Pulsed Cathodoluminescence Spectra of Solid Oxides with Low Concentrations of Optically-Active Impurities

TL;DR

This study investigates pulsed cathodoluminescence spectra of various solid oxides and crystals with low impurity levels, revealing common emission bands linked to oxygen complexes and their relation to material stress and defect structures.

Contribution

It identifies common PCL spectral bands across different materials and suggests their origin in oxygen complexes near lattice vacancies, advancing understanding of defect-related luminescence.

Findings

Common PCL bands at 490-507 nm identified across materials.

Spectral band intensities depend on the type of band gap transition.

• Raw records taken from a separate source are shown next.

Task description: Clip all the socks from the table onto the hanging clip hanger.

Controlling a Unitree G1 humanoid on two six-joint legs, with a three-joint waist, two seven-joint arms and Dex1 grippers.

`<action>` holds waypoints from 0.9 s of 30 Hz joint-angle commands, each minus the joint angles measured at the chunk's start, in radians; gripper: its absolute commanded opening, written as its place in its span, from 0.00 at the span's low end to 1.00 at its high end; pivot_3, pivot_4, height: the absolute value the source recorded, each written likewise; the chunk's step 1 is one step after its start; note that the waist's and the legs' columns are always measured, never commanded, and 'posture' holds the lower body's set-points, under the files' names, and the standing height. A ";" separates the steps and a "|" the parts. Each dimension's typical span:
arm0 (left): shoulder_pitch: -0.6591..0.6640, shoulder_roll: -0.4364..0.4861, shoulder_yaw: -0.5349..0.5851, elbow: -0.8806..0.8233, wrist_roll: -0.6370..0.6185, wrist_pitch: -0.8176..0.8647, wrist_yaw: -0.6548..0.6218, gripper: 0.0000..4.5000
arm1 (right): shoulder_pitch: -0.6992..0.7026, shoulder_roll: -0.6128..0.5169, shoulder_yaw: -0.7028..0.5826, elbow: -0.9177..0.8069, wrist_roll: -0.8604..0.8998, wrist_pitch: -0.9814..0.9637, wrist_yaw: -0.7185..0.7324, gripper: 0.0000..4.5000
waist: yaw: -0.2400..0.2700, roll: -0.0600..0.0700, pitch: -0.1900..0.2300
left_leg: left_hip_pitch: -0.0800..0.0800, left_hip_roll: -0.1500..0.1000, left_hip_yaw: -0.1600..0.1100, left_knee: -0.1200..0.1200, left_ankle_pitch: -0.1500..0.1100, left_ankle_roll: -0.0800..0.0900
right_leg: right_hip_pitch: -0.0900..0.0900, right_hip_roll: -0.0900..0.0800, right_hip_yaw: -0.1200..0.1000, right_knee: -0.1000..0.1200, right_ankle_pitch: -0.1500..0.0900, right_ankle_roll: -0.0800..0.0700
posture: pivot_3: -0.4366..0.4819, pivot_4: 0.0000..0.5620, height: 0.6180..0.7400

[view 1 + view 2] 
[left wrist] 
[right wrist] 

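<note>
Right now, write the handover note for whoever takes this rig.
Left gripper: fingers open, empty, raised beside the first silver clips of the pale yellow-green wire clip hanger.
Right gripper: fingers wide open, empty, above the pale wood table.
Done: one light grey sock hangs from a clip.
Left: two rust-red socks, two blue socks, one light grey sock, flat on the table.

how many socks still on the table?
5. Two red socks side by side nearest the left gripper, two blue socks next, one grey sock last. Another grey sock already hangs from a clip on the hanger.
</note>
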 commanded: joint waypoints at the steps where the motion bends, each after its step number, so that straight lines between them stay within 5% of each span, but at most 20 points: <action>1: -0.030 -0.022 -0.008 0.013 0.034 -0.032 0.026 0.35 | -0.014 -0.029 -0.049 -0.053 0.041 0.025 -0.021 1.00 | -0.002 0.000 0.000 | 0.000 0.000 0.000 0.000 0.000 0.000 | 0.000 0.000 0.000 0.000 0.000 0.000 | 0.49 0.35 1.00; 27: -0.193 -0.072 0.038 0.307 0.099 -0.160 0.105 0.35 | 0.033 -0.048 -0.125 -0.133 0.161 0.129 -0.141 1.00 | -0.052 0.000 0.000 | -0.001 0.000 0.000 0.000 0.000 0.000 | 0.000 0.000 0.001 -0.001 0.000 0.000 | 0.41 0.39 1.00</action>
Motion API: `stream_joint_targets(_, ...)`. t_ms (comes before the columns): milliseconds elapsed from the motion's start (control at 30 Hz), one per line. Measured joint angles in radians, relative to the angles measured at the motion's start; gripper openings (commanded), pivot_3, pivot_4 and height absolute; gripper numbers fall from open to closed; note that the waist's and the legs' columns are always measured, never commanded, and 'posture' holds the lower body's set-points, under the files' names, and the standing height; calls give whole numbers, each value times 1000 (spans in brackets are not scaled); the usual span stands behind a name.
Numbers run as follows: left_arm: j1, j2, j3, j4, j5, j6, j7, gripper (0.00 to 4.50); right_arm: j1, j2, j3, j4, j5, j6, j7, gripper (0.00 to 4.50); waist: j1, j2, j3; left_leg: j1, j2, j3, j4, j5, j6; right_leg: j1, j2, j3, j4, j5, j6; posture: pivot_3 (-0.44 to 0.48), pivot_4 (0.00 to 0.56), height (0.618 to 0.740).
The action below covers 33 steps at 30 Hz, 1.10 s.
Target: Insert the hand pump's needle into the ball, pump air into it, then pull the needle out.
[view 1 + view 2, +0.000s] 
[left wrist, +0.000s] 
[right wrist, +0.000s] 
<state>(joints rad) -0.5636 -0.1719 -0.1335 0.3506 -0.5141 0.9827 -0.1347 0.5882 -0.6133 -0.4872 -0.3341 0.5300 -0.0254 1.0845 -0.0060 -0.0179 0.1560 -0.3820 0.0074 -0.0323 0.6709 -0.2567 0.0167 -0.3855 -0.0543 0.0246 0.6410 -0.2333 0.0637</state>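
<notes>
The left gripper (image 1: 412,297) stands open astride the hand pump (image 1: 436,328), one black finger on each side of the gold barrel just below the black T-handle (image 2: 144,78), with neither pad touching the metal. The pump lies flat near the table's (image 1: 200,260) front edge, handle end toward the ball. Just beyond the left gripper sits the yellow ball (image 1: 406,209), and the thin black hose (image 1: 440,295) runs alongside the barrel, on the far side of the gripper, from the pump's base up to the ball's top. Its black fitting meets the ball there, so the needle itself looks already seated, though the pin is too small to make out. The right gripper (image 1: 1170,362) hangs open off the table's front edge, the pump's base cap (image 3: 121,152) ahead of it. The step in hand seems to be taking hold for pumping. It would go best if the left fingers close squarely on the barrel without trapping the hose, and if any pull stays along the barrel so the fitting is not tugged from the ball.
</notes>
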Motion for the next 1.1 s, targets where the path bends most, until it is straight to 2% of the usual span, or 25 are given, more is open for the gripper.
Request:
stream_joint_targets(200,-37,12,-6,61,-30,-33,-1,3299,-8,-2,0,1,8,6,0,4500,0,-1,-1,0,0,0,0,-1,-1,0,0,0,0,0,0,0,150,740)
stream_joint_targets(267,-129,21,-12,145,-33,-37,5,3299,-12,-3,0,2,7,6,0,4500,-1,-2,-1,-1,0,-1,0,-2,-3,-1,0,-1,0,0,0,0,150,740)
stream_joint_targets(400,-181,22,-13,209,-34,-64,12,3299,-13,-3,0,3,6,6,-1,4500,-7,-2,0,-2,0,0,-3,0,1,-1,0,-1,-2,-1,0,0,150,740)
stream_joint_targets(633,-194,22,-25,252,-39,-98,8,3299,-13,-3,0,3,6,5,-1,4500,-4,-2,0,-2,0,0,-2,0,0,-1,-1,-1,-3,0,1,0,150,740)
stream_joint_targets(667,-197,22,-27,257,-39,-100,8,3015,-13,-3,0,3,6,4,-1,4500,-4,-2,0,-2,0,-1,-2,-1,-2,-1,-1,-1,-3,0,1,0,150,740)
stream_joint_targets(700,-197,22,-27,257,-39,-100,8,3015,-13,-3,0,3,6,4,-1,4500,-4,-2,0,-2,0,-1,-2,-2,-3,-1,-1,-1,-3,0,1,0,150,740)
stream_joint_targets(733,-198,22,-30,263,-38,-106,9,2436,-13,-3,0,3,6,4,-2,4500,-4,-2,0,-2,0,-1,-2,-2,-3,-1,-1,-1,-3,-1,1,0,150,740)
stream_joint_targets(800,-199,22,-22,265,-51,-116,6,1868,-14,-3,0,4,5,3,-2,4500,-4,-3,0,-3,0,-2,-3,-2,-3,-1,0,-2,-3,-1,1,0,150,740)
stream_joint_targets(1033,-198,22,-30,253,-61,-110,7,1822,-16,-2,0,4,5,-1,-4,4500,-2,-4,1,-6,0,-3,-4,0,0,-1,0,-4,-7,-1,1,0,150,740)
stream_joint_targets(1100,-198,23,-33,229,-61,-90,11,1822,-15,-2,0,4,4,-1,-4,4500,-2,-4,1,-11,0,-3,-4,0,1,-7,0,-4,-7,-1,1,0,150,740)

Proposed origin of bands as recombination of oxygen complexes near vacancies.

Abstract

Pulsed cathodoluminescence (PCL) spectra of ultra-pure SiO2, GeO2, SnO2, TiO2, La2O3, Y2O3, Sc2O3, CaCO3 powders and {\alpha}-quartz, Ca:YVO4, LiNbO3 and Sc:LiNbO3 crystals were studied under the same experimental conditions. It was found that PCL spectra of SiO2, SnO2, GeO2, TiO2, La2O3 and CaCO3 powders contain a common band with maximum intensity at 500 nm, PCL spectra of samples Y2O3, Sc2O3, PbWO4 and Ca:YVO4 contain a common band at 490 nm and PCL spectra of LiNbO3 and Sc:LiNbO3 crystals contain a common band at 507 nm. It was found that the average intensity of the PCL spectra and position of the maximum intensity of these common bands depend on the type of a band gap transition of the material. We suppose that these common bands have the same origin in PCL spectra of all the materials studied and are related to recombination of O2--O-oxygen complexes. These complexes appear in the vicinities of anionic and cationic vacancies, where the geometry and orientation of coordination polyhedrons are violated due to the stress in the lattice.